Une production d’acier sans empreinte environnementale
Pour réduire significativement les émissions de CO2, il ne suffit pas de rouler électrique. C’est toute la chaîne qui doit s’adapter, de la production de l’énergie qui sert à rouler à la fabrication même du véhicule. Une fabrication qui nécessite de l’acier bien sûr, et c’est là que SSAB intervient avec un processus réduisant l’impact écologique de la production de l’acier.
Pour créer de l’acier, il faut du minerai de fer, de la chaux et du coke, autrement dit du carbone provenant du charbon. Avec l’aide de ses partenaires LKAB et Vattenfall, SSAB est parvenu à remplacer le coke par de l’hydrogène propre.

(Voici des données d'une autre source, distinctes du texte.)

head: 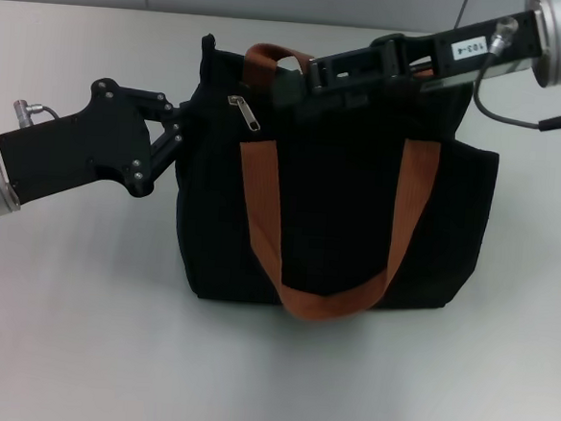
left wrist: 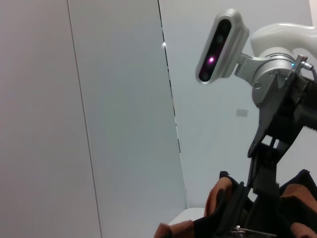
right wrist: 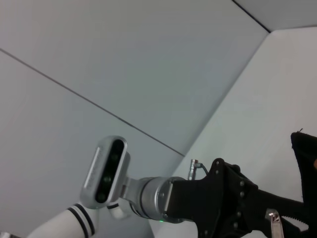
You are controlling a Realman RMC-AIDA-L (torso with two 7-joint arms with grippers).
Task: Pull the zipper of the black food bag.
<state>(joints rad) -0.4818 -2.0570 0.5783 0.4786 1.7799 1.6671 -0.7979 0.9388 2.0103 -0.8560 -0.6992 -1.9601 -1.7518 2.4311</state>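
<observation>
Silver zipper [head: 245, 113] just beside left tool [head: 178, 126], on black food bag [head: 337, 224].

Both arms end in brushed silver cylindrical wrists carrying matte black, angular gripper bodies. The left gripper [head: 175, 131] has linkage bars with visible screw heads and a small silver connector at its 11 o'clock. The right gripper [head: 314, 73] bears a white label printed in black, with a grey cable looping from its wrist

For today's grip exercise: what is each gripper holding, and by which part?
The left gripper is at the bag's upper left corner, the right gripper at its top edge by a handle; actual holds cannot be told.
</observation>
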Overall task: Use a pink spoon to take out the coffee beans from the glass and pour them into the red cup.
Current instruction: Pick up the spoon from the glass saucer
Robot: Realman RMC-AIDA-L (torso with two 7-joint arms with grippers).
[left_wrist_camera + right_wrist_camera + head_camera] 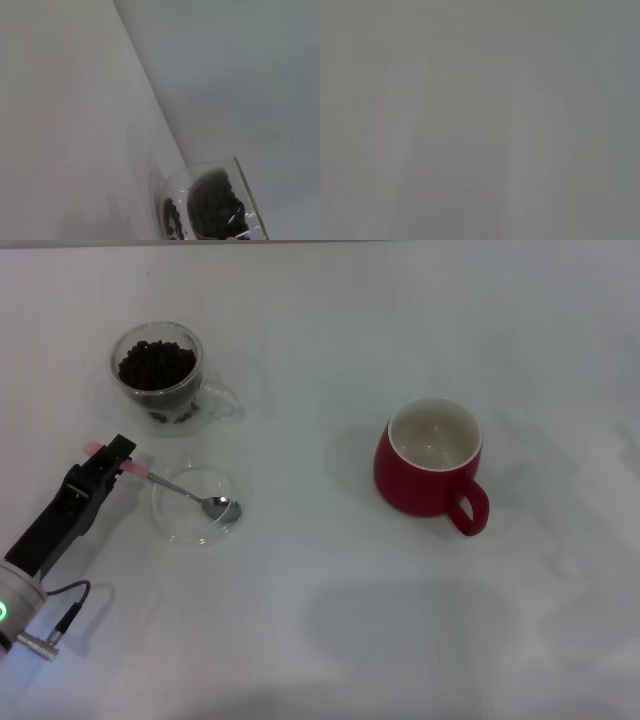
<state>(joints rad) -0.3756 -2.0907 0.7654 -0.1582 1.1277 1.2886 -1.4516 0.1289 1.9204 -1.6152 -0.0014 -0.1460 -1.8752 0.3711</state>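
Left gripper fingers clamped on the slim pink-handled metal spoon, its bowl beyond them in the flat clear dish; no dark coffee beans yet moved from the clear handled glass to the empty squat red cup.

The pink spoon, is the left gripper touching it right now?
Touching. In the head view the left gripper is closed around the pale handle end of the pink spoon, with pink showing on both sides of its fingers, while the spoon's bowl rests in the clear dish.
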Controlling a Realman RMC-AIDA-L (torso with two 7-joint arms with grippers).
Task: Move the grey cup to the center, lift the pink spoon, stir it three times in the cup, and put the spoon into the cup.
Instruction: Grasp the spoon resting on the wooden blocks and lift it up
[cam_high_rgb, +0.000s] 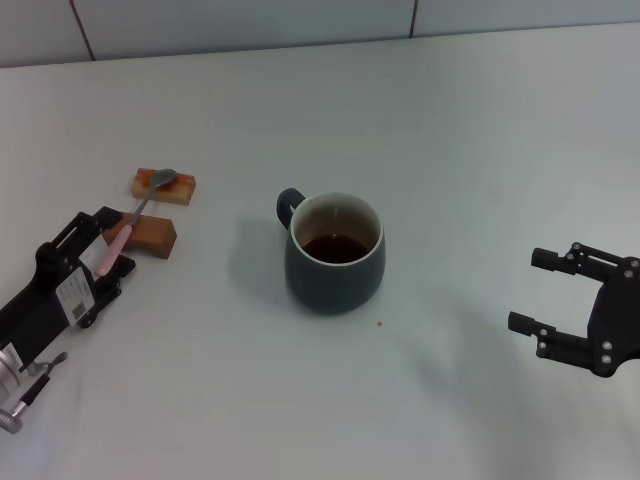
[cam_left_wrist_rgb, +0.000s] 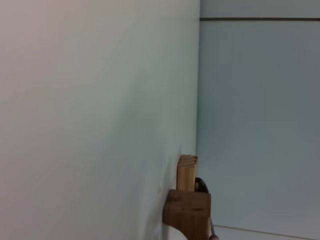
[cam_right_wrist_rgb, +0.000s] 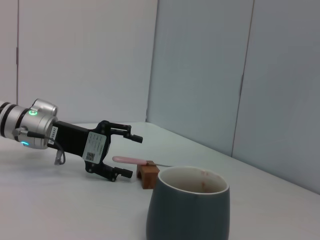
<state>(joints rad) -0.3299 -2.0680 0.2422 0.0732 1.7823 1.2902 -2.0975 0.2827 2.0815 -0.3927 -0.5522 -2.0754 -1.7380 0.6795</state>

Par ailleurs, la production passe par des fours à arc électrique, en fait des électrolyseurs à hydrogène alimentés par de l’énergie renouvelable.
SSAB ne s’est pas arrêté là : les fournisseurs du minerai de fer doivent suivre des protocoles pour éliminer leurs émissions de CO2. La fabrication de cet acier ne nécessite plus aucune énergie fossile. SSAB devrait lancer la production en volume de son acier en 2026, accélérant ainsi un programme qui aurait dû être lancé en 2045.